Elle rêva plusieurs fois qu'on l'appelait pour l'avertir de la mort de quelqu'un sur le campus. Une personne dans la liste, une personne qui n'y figurait pas. Henry, Helen, Allan, Duncan, Gareth, Don ou Rupert, des inconnus, des prénoms qu'elle n'associait plus à personne, des gens déjà morts, Thomas Woodward, Jonathan Slavek, Samuel Heath. Elle se rendait à Fernbridge, ou sur le quai du Tren, dans l'appart glacial où elle avait grandi, les couloirs de Butterfly, la salle 4 de la morgue.

Cadavres, cadavres, cadavres.

Entre deux cauchemars, l'esprit moins brumeux, elle songeait aux Bruns fraichement débarqués, à la coïncidence que Gareth se soit trouvé sur les lieux, quand Zaffy avait été assassiné. Non. Son smartphone l'avait placé chez lui, Helen le lui avait dit, c'était une preuve, non, le smartphone ? Mais le téléphone de garde prétendait qu'Allan était dans son lit, la nuit où il l'avait étranglée sur le bord du fleuve. On peut toujours abandonner un objet derrière soi.

Est-ce que Gareth connaissait Zaffy ? Est-ce qu'il connaissait Jason ? Est-ce que c'était Gwen, plutôt ? Que venait faire Duncan dans cette histoire ? Impossible de faire la moindre recherche sur un appareil connecté à son IP. Il faudrait qu'elle aille dans un cybercafé. Si ces trucs existaient encore. Dans une bibliothèque, voilà, elle irait dans une bibliothèque.
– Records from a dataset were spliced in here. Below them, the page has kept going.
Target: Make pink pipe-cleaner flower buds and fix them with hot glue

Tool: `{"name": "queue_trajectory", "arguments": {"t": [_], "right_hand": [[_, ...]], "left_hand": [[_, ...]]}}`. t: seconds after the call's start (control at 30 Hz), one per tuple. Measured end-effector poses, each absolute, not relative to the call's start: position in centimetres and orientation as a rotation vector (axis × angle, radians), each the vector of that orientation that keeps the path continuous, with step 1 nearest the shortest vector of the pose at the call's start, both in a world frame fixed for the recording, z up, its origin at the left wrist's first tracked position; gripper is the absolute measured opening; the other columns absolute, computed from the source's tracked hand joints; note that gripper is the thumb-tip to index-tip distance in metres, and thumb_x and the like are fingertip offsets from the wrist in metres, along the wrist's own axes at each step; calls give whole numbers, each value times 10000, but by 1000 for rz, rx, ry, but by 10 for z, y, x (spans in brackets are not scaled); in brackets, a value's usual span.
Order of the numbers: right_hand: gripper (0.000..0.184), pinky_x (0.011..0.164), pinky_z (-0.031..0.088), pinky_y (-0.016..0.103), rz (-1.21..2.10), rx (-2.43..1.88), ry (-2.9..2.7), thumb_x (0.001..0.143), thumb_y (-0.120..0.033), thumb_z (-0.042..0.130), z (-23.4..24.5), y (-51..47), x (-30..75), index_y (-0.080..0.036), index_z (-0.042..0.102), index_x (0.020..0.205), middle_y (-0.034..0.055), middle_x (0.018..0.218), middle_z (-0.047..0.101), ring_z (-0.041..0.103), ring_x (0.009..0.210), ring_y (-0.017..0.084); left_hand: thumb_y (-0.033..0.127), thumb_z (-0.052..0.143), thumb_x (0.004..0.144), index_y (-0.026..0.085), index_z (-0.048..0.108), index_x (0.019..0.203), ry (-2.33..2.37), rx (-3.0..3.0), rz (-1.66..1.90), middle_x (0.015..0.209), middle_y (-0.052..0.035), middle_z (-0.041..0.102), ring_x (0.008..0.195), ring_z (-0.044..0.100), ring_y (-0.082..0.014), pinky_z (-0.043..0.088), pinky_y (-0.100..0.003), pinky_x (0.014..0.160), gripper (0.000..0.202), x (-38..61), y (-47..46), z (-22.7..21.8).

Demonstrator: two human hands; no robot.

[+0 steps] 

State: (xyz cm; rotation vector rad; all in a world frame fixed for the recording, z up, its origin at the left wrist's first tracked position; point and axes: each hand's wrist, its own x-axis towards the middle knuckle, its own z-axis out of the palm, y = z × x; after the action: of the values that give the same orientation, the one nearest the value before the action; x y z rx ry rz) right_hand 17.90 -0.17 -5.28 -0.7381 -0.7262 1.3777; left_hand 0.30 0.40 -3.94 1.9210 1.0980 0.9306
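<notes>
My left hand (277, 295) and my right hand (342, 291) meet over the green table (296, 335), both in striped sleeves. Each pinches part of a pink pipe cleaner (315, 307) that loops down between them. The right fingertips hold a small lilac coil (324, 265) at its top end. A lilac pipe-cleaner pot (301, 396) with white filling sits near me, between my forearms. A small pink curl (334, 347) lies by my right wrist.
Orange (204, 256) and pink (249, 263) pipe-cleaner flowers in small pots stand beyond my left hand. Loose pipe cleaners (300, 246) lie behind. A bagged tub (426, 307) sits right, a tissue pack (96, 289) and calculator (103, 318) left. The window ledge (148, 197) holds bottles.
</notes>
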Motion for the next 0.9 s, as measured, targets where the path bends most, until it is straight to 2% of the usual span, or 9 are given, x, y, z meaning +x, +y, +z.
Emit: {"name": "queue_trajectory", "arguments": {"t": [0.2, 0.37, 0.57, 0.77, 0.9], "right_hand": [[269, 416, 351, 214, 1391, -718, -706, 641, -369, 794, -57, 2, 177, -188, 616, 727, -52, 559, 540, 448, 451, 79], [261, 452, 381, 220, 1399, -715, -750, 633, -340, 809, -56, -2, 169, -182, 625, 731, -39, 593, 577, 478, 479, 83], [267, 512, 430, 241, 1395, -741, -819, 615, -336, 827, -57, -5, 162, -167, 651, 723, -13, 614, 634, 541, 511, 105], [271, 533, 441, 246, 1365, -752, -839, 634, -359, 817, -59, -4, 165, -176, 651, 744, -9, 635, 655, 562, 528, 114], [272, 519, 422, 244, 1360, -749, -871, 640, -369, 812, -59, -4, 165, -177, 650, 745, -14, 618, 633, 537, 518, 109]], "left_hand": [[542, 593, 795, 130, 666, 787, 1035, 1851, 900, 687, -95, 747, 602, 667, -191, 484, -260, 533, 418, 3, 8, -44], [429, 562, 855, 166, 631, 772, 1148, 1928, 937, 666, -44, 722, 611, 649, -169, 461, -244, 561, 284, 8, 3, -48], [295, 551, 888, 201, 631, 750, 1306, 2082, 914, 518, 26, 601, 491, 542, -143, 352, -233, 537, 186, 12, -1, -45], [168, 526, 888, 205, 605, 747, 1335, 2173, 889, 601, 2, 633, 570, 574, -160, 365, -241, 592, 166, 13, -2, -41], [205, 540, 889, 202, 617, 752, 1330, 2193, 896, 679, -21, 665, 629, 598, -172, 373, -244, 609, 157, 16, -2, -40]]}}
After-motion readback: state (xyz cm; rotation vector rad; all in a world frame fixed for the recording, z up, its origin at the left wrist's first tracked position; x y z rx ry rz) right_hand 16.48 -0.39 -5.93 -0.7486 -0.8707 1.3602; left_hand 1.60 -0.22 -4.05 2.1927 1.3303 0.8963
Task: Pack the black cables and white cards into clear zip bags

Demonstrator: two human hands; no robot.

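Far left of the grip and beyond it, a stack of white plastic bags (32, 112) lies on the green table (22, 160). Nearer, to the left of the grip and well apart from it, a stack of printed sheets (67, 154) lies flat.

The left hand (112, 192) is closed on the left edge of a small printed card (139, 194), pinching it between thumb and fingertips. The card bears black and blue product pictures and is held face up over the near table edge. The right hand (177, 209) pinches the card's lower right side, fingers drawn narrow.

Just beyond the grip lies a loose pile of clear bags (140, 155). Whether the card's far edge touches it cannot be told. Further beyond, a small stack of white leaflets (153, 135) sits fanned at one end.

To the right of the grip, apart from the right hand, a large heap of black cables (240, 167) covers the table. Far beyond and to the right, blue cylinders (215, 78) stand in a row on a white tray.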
Puis elle se rendormait et le spectacle chahuté reprenait. Elle dégotait le coupable, mais il était réel et c'était elle, le fantôme. Elle cherchait à l'arrêter, il la traversait en riant. Il était homme, femme, jeune, vieux, c'était un archange, un démon cornu, un dieu à tête de vache, bois de cerf, barbe blanche.

Réveil en sursaut.

Elle songeait à ses sceaux ridicules, larges et poreux, piétinés, envolés, consultait la météo pour s'assurer qu'il ne pleuvrait pas, le fil d'actualité d'un média sur la brèche, susceptible de révéler le dernier fait-divers en date, le logiciel de dispatching de la morgue, où le prénom de Don clignotait en bleu, signe que sa garde était tranquille.

Dérivait jusqu'à se rendormir.

Et rebelote.


— Tu es distraite.

Laura releva des yeux humides de son écran. Une seconde tasse de café fumait sur le plan de travail, le jour était levé depuis deux heures, et Jonathan avait surgi peu après, alors qu'elle terminait de beurrer une demi-biscotte.

— Mmm ? Oui, désolée. Je vais me reconcentrer.

Personne n'était mort à Fernbridge pendant la nuit, mais l'angoisse demeurait vive, miroir d'une certitude que les mesures prises ne serviraient à rien.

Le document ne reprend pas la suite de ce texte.